O Permiano inicial é uma fase crucial da evolução. Após o grande período Carbonífero, o clima e os habitats sofreram alterações marcantes. Em certos locais, as florestas recuaram; novas comunidades de plantas e animais expandiram-se. E os primeiros répteis semelhantes a mamíferos começaram a assumir o papel de grandes predadores terrestres - muito antes de os dinossauros entrarem em cena.

Ainda existem muitas lacunas sobre estas primeiras cadeias alimentares em terra firme. Os fósseis mostram que espécies existiram, mas raramente revelam como se comportavam. Com o nódulo da Turíngia, torna-se possível demonstrar um evento de alimentação concreto, incluindo as presas envolvidas, o que torna a imagem dos ecossistemas da época consideravelmente mais nítida.

A amostra estomacal mostra que os primeiros parentes dos mamíferos já estavam no topo das cadeias alimentares terrestres há quase 300 milhões de anos.

Em ambientes terrestres, achados assim são especialmente incomuns. No mar, os sedimentos podem cobrir mais depressa tecidos moles e pequenos restos, favorecendo a conservação. Em terra, a erosão, os necrófagos e a meteorologia costumam destruir vómito ou fezes num curto espaço de tempo. Para um nódulo destes sobreviver durante centenas de milhões de anos, foi necessária uma sucessão de coincidências favoráveis.

O que a micro-TC e os bromalitos, em geral, permitem descobrir

Nos últimos anos, o uso de micro-TC tornou-se uma ferramenta padrão na paleontologia. Entre outras aplicações, permite:

  • tornar visíveis fragmentos ósseos minúsculos dentro de blocos de rocha;
  • criar modelos tridimensionais de crânios, dentes e estruturas orgânicas;
  • analisar bromalitos sem os cortar nem os destruir;
  • detectar lesões ou marcas de dentadas que passam despercebidas a olho nu.

Os bromalitos em geral - tanto coprólitos como regurgitalitos - abrem uma janela para aspectos que, com ossos isolados, quase nunca ficam claros: comportamento de caça, digestão, selecção de presas e até doenças. Em alguns coprólitos, os investigadores encontram parasitas ou sinais compatíveis com inflamações intestinais.
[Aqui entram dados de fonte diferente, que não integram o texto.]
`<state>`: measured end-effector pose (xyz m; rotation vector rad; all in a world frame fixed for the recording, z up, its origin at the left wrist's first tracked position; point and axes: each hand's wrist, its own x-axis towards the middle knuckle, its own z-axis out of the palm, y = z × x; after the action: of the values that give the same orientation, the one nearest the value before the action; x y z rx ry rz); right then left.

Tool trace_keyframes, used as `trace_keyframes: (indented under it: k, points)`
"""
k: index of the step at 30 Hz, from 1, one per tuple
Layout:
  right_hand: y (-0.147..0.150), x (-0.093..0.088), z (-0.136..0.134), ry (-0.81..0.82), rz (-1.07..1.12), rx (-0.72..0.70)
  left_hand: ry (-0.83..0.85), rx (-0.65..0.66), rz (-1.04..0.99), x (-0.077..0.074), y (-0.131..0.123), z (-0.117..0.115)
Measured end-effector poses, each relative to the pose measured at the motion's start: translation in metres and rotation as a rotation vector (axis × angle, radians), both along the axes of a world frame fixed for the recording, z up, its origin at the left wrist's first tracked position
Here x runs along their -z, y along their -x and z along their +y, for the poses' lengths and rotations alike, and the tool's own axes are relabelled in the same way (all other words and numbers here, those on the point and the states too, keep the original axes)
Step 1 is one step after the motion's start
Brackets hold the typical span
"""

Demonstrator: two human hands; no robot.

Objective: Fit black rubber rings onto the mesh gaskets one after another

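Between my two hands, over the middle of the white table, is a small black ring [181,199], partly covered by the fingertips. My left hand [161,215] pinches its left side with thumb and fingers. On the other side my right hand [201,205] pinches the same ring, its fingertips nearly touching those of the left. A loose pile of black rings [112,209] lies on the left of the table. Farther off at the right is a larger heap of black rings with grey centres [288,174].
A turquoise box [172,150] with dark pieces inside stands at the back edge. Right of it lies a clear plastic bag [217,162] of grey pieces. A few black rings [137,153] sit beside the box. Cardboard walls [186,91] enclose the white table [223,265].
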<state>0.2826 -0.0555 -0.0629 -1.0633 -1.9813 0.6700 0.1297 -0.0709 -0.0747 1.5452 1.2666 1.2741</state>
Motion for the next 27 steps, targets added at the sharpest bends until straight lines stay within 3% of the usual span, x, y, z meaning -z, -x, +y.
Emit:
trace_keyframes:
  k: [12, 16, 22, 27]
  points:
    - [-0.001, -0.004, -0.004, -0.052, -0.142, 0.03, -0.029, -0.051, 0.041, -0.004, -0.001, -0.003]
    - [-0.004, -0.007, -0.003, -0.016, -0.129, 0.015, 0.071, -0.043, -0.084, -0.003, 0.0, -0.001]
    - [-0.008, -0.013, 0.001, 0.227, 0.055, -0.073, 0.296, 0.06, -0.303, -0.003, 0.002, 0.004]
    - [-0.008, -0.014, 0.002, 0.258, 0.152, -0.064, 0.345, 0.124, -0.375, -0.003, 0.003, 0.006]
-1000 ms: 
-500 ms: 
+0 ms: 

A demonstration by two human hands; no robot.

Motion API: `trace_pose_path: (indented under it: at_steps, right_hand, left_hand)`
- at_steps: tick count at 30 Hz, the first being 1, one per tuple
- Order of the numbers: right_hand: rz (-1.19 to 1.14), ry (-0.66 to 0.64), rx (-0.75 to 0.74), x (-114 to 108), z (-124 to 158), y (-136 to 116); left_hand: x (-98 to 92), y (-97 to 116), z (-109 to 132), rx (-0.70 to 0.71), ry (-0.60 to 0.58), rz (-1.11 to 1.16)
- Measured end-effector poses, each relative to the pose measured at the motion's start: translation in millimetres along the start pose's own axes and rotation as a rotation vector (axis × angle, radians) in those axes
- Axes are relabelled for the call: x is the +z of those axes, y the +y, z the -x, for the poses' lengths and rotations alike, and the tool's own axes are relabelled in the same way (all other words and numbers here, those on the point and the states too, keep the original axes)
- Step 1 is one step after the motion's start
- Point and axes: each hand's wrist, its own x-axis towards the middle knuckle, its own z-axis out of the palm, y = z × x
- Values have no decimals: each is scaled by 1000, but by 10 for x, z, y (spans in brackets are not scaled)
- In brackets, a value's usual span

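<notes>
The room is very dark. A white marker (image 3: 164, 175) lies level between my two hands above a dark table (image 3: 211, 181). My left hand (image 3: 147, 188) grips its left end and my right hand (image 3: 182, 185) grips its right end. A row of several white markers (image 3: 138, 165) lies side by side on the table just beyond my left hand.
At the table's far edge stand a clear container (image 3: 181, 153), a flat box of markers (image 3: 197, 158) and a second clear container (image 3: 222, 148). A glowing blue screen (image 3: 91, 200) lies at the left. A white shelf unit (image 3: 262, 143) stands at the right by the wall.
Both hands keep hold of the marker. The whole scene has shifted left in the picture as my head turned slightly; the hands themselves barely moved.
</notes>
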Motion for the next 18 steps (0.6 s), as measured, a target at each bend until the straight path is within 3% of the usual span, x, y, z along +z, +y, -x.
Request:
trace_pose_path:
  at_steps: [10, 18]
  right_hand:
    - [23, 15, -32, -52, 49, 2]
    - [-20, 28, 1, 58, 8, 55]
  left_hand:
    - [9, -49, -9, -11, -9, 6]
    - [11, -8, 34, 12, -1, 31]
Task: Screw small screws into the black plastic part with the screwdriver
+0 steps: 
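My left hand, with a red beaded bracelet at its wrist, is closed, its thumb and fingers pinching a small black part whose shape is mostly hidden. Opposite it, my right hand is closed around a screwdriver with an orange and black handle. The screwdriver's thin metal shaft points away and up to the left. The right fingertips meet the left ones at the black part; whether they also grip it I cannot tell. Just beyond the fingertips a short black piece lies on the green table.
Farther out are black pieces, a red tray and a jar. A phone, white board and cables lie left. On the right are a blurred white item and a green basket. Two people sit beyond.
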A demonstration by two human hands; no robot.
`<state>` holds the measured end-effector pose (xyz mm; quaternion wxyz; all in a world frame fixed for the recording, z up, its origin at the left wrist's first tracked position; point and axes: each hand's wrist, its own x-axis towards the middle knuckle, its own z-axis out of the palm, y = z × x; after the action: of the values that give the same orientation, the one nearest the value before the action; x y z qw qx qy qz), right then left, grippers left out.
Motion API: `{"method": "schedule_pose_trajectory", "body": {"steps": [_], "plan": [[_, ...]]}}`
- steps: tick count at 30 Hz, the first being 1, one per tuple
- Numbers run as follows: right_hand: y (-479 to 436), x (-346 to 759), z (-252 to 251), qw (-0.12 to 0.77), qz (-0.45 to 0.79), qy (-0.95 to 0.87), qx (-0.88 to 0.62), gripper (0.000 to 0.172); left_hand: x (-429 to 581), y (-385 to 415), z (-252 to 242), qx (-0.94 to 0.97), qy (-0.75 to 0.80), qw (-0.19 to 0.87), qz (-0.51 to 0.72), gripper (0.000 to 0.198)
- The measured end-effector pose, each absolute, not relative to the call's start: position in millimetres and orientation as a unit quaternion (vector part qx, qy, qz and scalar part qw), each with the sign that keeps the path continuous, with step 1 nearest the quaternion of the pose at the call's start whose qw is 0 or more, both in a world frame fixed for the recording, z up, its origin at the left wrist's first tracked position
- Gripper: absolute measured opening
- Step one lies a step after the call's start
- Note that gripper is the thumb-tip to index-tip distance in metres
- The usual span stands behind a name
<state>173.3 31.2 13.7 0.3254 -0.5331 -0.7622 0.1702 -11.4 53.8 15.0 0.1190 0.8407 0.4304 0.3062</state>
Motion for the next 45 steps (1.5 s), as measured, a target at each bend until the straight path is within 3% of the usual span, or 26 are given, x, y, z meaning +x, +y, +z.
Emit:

O que pessoas sem formação especializada podem retirar deste achado

Para quem não lida com fósseis no dia-a-dia, um monte de ossos minúsculos pode parecer pouco impressionante. No entanto, quem percorre trilhos no Geopark Thüringen Inselsberg, com este contexto, passa a olhar para as rochas de outra forma: sob os pés existiram planícies aluviais onde predadores pré-históricos caçavam pequenos vertebrados, engoliam-nos e, por vezes, regurgitavam parte da presa.

Quem quiser aprofundar o tema pode, em visitas a museus, perguntar especificamente por bromalitos. Muitos museus guardam-nos nas reservas, por serem menos vistosos do que, por exemplo, crânios de dinossauro. Do ponto de vista científico, porém, são extremamente informativos e ajudam a tornar os manuais de história da Terra mais precisos.

A longo prazo, é precisamente este tipo de achado discreto que permite seguir as grandes linhas da evolução: como mudaram os hábitos alimentares, quando certos grupos assumiram o papel de predadores de topo e quão estáveis - ou vulneráveis - eram ecossistemas muito antigos. O pequeno nódulo da Turíngia acrescenta um detalhe decisivo a esse quadro e mostra quanta história pode estar escondida num pedaço de rocha aparentemente banal.